◆ TASK GOAL ◆
Nothing should be output except the lines from the top of the material below through the line that contains "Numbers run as", each exactly as written.

◆ DATA LISTING ◆
Segment Open
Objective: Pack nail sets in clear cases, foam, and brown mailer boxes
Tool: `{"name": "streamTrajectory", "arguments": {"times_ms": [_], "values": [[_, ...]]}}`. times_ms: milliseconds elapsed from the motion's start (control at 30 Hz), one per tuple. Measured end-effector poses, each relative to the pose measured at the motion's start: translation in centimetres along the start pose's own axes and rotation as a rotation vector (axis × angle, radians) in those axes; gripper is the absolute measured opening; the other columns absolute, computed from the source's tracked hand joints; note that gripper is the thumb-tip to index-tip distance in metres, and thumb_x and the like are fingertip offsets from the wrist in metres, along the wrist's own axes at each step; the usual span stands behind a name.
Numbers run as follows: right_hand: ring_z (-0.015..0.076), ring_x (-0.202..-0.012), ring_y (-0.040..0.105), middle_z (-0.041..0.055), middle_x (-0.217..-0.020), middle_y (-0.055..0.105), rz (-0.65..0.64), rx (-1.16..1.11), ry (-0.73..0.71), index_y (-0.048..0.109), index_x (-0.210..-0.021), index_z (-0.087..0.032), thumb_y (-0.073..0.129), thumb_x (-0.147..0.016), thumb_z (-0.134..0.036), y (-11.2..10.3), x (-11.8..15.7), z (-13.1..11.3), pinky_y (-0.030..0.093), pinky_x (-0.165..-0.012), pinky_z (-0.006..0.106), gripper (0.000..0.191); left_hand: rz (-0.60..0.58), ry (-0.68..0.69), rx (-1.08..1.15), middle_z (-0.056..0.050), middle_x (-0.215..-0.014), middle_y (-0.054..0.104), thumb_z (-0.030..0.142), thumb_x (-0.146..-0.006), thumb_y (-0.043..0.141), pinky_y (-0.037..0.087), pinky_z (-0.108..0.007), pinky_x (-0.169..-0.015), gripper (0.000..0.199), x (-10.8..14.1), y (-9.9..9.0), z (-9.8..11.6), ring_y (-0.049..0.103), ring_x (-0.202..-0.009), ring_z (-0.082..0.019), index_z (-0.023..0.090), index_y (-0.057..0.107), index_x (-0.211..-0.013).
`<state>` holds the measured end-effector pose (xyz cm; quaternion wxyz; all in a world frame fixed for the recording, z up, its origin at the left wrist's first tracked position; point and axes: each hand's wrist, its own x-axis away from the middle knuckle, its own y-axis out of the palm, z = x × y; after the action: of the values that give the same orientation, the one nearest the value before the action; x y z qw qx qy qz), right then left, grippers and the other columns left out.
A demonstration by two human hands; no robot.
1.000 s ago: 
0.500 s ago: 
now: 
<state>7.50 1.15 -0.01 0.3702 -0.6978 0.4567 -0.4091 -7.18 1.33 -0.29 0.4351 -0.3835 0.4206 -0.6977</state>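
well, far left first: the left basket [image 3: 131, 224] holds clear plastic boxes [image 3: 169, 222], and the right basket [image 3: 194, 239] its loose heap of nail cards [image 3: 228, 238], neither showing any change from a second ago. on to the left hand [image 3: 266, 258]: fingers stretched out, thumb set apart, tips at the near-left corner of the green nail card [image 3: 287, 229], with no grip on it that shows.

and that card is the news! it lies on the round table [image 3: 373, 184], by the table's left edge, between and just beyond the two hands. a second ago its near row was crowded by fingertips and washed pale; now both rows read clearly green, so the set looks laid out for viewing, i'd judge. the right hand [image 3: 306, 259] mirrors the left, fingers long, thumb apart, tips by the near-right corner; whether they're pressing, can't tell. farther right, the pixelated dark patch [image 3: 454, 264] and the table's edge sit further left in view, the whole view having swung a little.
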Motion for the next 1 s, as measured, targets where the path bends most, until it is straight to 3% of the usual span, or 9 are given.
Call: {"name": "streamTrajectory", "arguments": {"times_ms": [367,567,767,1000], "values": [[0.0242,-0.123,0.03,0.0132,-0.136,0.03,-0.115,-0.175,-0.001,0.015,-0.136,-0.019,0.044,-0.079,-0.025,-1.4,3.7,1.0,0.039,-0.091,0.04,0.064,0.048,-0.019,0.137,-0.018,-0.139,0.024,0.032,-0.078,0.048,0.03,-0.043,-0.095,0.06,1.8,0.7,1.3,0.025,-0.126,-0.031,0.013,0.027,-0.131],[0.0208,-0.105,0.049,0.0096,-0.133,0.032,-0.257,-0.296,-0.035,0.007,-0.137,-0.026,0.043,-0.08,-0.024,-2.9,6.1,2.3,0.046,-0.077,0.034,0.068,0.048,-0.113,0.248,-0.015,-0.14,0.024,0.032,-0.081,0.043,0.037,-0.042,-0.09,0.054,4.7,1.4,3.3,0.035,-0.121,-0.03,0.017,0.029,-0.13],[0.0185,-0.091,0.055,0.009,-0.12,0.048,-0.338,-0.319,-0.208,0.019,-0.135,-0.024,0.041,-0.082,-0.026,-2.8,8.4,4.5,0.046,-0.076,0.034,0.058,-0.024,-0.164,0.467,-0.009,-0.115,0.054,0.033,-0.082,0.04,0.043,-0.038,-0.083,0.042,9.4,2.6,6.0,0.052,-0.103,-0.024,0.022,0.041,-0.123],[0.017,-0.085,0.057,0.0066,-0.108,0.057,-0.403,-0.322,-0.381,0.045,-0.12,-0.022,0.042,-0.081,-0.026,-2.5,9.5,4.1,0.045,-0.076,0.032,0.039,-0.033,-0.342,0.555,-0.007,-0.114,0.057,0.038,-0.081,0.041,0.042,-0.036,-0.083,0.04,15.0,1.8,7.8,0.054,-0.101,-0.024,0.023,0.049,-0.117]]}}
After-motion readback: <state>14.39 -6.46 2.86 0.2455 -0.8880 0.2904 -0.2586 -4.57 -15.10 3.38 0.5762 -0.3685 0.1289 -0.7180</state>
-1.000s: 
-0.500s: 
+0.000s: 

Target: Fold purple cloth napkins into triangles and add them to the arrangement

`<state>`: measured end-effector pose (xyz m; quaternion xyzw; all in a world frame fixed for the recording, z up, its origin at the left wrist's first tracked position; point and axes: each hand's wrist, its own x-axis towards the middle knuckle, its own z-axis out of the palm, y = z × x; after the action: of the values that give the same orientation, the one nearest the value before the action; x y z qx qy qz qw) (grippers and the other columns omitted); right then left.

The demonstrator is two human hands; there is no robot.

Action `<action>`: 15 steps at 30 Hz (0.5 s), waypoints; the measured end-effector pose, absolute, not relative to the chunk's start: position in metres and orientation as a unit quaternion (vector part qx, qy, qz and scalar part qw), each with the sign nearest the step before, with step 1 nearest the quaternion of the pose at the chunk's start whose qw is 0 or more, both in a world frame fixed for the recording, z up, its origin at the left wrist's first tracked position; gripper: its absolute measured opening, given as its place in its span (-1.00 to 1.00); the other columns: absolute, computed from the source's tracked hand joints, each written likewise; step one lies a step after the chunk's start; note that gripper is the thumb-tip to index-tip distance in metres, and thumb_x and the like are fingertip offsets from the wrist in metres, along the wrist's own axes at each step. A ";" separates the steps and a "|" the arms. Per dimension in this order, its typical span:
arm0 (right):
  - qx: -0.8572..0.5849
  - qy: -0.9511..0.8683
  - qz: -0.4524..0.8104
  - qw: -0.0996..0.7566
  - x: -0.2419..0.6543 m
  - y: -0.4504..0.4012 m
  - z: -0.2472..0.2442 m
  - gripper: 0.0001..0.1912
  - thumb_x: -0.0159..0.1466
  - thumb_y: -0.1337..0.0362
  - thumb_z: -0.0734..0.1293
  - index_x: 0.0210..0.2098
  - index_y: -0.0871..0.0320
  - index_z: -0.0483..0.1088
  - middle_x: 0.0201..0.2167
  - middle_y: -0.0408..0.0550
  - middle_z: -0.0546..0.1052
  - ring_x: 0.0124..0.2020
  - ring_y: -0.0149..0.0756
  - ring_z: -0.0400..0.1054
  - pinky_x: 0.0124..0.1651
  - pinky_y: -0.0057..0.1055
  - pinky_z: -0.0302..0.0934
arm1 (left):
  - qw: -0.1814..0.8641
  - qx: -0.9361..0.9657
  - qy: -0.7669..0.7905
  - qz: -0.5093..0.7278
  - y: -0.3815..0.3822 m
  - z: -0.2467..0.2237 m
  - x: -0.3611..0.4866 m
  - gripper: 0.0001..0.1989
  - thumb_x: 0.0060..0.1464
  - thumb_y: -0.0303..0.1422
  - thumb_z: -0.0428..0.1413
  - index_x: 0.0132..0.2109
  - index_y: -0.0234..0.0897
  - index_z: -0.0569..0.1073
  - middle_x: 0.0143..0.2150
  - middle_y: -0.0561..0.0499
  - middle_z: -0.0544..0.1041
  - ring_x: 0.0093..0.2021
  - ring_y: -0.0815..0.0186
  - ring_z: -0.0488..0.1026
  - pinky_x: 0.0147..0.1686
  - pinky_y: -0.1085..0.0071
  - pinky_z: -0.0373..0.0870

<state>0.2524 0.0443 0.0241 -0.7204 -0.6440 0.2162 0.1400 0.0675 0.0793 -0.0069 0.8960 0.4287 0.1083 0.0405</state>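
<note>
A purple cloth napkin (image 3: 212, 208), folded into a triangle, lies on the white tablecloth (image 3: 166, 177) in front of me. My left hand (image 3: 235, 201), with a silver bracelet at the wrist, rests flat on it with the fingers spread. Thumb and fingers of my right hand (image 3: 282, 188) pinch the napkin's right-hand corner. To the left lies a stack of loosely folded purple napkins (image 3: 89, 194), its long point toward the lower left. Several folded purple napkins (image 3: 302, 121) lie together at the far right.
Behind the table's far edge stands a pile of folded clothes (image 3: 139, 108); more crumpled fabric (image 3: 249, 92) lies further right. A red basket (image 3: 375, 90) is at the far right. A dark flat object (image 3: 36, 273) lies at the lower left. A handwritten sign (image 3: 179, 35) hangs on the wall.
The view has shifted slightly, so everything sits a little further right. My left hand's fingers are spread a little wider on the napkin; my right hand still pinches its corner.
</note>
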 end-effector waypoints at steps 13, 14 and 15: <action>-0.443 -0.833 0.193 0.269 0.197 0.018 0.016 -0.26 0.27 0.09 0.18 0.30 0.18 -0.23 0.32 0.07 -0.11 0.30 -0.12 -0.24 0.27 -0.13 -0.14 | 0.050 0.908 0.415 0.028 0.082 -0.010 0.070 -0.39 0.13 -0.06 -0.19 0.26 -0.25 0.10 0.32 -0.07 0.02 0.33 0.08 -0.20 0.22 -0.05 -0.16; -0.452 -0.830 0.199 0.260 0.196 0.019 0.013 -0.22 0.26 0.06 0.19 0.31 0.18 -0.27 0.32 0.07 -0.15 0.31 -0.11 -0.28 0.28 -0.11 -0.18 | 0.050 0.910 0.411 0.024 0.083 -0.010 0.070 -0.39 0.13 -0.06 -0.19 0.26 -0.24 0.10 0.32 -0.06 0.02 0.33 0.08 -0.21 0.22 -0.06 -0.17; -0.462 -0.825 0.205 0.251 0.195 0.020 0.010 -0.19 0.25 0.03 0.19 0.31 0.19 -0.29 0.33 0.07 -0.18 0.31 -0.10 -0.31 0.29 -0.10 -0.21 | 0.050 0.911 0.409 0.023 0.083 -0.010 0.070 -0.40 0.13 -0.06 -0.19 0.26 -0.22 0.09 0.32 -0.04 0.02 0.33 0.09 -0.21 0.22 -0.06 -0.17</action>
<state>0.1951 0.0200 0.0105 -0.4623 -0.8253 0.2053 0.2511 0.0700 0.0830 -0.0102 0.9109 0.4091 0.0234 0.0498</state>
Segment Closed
◆ COMPLETED TASK ◆
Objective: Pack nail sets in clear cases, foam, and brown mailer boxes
Tool: `{"name": "streamTrajectory", "arguments": {"times_ms": [_], "values": [[_, ...]]}}`. times_ms: milliseconds elapsed from the motion's start (control at 30 Hz), one per tuple. Measured end-effector poses, each relative to the pose measured at the motion's start: translation in centimetres along the start pose's own axes and rotation as a rotation vector (axis × angle, radians) in those axes; gripper is the absolute measured opening; the other columns absolute, computed from the source's tracked hand joints; note that gripper is the thumb-tip to index-tip distance in metres, and thumb_x and the like are fingertip offsets from the wrist in metres, along the wrist's own axes at each step; the usual span stands behind a name.
Numbers run as follows: right_hand: ring_z (-0.015..0.076), ring_x (-0.202..-0.012), ring_y (-0.040..0.105), middle_z (-0.041..0.055), middle_x (-0.217..-0.020), middle_y (-0.055..0.105), rz (-0.65..0.64), rx (-1.16..1.11), ry (-0.73..0.71), index_y (-0.048..0.109), index_x (-0.210..-0.021), index_z (-0.087..0.032), thumb_y (-0.073..0.129), thumb_x (-0.147..0.016), thumb_z (-0.134..0.036), y (-11.2..10.3), x (-11.8..15.7), z (-13.1..11.3), pinky_y (-0.030..0.093), pinky_x (-0.165..-0.012), pinky_z (-0.006..0.106), gripper (0.000..0.191); left_hand: rz (-0.60..0.58), ry (-0.68..0.69), rx (-1.08..1.15), middle_z (-0.056..0.050), middle_x (-0.215..-0.014), middle_y (-0.054..0.104), thumb_z (-0.030..0.142), thumb_x (-0.146..-0.006), thumb_y (-0.043..0.141), pinky_y (-0.037..0.087), pinky_z (-0.108..0.007), pinky_x (-0.169..-0.015), gripper (0.000..0.199), x (-10.8..14.1), y (-9.9..9.0), z (-9.8..11.6), ring_y (-0.049..0.103), ring_x (-0.202..-0.009), ring_z (-0.082..0.019), index_z (-0.023..0.090), index_y (-0.057..0.107), index_x (-0.211..-0.013).

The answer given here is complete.